---------- Exercise data

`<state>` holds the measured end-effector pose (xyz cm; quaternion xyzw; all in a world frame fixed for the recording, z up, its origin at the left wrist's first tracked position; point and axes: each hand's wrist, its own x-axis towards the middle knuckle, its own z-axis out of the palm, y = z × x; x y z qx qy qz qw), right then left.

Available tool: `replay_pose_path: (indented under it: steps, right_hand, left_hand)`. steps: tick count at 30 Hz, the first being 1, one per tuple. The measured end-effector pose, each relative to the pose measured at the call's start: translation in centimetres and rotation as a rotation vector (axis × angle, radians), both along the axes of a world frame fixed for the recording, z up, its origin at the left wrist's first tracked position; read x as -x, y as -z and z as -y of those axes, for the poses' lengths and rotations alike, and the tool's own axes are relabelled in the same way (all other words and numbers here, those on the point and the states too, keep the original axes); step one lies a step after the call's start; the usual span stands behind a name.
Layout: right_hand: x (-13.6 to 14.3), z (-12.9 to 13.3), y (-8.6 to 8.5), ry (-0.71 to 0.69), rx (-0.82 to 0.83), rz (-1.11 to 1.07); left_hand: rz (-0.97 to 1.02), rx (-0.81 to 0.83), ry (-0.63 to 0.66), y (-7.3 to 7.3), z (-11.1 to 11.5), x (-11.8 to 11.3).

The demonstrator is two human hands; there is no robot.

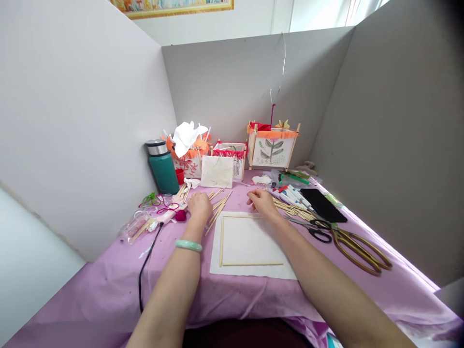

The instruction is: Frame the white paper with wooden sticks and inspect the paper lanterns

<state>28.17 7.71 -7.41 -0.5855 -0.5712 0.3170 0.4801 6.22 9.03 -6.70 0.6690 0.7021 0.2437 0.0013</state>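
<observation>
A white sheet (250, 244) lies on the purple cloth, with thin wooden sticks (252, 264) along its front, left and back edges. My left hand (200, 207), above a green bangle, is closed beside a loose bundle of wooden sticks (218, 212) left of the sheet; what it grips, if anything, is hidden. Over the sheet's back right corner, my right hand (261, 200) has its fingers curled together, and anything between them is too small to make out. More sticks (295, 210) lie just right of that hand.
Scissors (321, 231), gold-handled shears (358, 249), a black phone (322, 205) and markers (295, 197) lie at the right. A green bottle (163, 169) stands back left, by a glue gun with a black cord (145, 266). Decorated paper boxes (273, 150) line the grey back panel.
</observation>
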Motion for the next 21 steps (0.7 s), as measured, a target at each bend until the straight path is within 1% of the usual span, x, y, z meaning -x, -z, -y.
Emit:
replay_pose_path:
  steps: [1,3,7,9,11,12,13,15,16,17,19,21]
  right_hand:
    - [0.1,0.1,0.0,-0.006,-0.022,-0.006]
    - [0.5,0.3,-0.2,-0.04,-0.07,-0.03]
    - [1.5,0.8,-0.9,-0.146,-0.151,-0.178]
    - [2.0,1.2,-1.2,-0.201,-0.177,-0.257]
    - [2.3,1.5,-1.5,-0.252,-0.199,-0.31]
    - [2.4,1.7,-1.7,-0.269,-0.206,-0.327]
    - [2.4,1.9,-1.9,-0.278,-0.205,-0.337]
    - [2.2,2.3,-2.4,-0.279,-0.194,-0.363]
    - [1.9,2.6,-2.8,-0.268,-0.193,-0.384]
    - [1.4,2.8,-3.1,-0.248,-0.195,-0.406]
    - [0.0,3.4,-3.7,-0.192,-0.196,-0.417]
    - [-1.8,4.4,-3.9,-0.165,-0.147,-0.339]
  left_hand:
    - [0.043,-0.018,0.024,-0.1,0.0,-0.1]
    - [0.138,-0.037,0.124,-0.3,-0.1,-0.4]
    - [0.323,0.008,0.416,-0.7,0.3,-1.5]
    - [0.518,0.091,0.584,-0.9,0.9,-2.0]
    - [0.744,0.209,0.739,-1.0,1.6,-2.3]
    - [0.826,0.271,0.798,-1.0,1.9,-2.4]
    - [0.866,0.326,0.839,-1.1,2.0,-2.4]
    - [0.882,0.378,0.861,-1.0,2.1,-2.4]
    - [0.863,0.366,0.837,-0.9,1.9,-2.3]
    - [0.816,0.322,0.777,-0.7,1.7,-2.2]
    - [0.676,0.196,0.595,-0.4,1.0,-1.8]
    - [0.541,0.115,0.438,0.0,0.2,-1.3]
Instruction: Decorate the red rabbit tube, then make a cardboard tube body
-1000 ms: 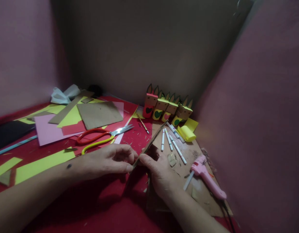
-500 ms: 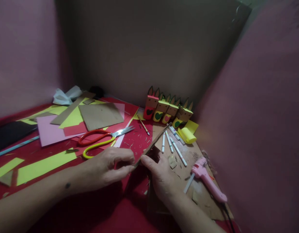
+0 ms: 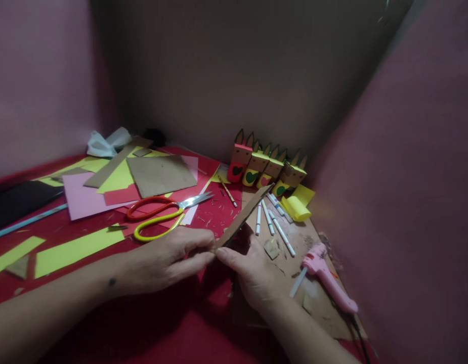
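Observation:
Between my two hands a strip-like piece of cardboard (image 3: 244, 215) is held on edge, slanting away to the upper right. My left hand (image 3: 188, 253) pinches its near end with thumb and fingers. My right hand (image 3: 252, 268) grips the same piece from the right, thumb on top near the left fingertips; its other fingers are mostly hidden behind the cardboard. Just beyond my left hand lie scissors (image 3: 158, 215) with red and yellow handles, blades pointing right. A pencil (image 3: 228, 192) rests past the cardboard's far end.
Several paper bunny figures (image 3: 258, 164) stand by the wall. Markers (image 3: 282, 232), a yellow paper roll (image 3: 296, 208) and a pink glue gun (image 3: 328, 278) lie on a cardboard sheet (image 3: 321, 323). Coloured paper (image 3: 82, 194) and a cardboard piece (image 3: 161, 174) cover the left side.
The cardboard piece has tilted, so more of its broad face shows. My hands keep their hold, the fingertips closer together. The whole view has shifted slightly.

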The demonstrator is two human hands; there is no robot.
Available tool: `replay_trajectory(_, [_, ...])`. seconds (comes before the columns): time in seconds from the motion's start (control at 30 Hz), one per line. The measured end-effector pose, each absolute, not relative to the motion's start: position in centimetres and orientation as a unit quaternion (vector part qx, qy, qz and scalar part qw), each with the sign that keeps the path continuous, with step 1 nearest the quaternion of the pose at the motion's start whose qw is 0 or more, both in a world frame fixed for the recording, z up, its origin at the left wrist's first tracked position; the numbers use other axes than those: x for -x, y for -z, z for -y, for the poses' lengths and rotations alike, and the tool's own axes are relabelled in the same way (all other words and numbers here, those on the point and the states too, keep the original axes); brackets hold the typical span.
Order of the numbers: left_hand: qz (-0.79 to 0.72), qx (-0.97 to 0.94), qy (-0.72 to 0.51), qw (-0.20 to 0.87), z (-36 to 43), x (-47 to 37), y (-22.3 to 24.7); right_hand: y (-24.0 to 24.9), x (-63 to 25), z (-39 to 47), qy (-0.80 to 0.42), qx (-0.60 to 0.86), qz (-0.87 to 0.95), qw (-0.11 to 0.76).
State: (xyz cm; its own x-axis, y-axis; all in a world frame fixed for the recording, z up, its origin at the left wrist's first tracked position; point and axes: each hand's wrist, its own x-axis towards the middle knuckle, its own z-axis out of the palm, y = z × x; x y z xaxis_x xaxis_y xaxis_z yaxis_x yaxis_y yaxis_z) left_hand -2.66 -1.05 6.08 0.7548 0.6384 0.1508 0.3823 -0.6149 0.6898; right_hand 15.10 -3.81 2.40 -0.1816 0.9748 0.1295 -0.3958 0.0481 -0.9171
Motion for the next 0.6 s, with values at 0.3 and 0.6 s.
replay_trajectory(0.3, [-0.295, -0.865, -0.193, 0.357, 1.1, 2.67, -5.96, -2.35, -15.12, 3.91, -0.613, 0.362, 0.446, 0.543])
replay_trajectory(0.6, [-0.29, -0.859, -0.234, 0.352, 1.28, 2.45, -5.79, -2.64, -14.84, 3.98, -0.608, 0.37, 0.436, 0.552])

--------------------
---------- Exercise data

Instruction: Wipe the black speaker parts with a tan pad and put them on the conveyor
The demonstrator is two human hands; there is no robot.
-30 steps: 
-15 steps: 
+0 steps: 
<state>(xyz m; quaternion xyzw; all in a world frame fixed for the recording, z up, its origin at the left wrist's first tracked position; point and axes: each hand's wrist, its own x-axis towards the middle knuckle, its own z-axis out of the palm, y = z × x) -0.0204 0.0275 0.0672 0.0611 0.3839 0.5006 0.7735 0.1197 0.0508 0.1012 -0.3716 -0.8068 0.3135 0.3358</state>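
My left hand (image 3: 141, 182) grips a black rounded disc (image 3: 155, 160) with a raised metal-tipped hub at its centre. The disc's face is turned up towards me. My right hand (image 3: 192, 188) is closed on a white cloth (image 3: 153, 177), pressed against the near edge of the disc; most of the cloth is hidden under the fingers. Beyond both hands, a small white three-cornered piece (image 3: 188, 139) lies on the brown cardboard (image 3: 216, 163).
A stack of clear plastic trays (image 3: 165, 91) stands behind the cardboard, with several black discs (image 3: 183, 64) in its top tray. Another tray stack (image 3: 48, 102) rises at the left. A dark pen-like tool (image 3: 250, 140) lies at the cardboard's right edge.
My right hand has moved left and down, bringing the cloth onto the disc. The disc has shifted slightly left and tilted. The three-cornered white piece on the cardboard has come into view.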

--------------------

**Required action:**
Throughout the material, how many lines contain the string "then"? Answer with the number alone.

**Solution:**
2